[PATCH] avoid GCC 10 warning -Wstringop-truncation

Gedare Bloom gedare at rtems.org
Thu Jul 30 16:05:26 UTC 2020


On Thu, Jul 30, 2020 at 9:55 AM Sebastian Huber
<sebastian.huber at embedded-brains.de> wrote:
>
> On 30/07/2020 17:53, Gedare Bloom wrote:
>
> > On Thu, Jul 30, 2020 at 9:44 AM Sebastian Huber
> > <sebastian.huber at embedded-brains.de>  wrote:
> >> On 30/07/2020 13:36, Aschref Ben-Thabet wrote:
> >>
> >>> diff --git a/testsuites/psxtests/psxndbm01/init.c b/testsuites/psxtests/psxndbm01/init.c
> >>> index a13afa7315..b524aff0df 100644
> >>> --- a/testsuites/psxtests/psxndbm01/init.c
> >>> +++ b/testsuites/psxtests/psxndbm01/init.c
> >>> @@ -218,7 +218,7 @@ rtems_task Init(rtems_task_argument ignored)
> >>>
> >>>      puts( "Fetch non-existing record and confirm error." );
> >>>      test_strings = (char*)malloc(6);
> >>> -  strncpy( test_strings, "Hello", 5 );
> >>> +  memcpy( test_strings, "Hello", 5 );
> >>>
> >>>      test_strings[5] = '\0';
> >> In the glibc devel list this approach was suggested for problems like this:
> >>
> >> *(char *) mempcpy( test_strings, "Hello", 5 ) = '\0';
> >>
> >> https://sourceware.org/legacy-ml/libc-alpha/2000-08/msg00061.html
> >>
> > This code is suspect/wrong. that should create a NUL at the start of
> > the test_strings.

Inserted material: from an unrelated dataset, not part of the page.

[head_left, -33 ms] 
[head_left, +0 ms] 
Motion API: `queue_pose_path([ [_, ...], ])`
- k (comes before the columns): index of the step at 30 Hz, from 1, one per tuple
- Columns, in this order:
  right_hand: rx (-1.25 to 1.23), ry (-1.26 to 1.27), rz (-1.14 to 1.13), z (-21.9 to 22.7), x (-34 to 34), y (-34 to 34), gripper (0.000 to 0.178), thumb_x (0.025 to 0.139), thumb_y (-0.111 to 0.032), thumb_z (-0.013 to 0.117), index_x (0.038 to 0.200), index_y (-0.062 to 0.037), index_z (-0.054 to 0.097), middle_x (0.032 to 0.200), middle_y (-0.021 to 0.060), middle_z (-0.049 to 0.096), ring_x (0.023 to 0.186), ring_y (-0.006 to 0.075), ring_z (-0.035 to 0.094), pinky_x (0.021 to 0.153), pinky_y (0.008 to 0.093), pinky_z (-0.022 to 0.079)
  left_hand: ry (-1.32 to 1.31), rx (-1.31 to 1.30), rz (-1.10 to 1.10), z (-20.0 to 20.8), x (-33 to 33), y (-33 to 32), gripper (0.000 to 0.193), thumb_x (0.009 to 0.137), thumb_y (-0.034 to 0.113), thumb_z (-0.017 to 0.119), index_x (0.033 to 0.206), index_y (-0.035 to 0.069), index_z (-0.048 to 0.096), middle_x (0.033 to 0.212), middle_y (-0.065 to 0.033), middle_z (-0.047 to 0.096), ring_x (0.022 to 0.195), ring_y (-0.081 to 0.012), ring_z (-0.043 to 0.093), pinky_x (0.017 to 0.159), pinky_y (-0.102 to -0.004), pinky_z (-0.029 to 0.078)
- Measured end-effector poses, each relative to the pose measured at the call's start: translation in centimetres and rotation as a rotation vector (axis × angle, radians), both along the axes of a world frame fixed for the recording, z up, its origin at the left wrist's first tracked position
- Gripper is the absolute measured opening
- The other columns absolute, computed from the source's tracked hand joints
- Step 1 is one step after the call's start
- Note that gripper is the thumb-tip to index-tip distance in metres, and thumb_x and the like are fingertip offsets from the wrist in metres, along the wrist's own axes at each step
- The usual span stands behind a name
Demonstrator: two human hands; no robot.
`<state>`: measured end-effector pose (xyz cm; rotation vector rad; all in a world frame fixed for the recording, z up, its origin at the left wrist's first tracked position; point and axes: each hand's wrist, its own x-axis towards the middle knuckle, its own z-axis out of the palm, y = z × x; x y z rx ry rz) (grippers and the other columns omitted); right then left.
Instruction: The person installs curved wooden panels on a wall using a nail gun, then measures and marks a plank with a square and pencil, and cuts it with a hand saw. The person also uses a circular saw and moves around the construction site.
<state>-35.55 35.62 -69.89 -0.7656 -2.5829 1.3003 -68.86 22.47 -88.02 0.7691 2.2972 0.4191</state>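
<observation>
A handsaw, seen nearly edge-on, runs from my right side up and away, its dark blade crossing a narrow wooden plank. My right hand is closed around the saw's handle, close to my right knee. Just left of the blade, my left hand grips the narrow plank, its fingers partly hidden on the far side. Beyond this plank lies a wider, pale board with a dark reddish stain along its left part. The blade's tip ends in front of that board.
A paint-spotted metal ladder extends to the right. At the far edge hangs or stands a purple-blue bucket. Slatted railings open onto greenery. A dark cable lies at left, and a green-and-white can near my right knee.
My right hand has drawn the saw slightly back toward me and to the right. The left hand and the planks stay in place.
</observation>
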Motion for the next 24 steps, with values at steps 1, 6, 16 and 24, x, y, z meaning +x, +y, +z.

I'd rather see the memcpy followed by appending the
> > NUL. It is easy enough to understand I think.
> Yes, this was also my impression then I did read this code snippet.
> Please note that this is memPcpy(), a GNU extension.
thanks, I had missed that.

I don't think there is an easy generalized way to do the delimiting
with the standard memcpy. You could do it in one line, if we really
wanted something like:

((char *) memcpy (test_strings, "Hello", 5 ))[5] = '\0';

We could even create a little helper to do it if it is a common pattern.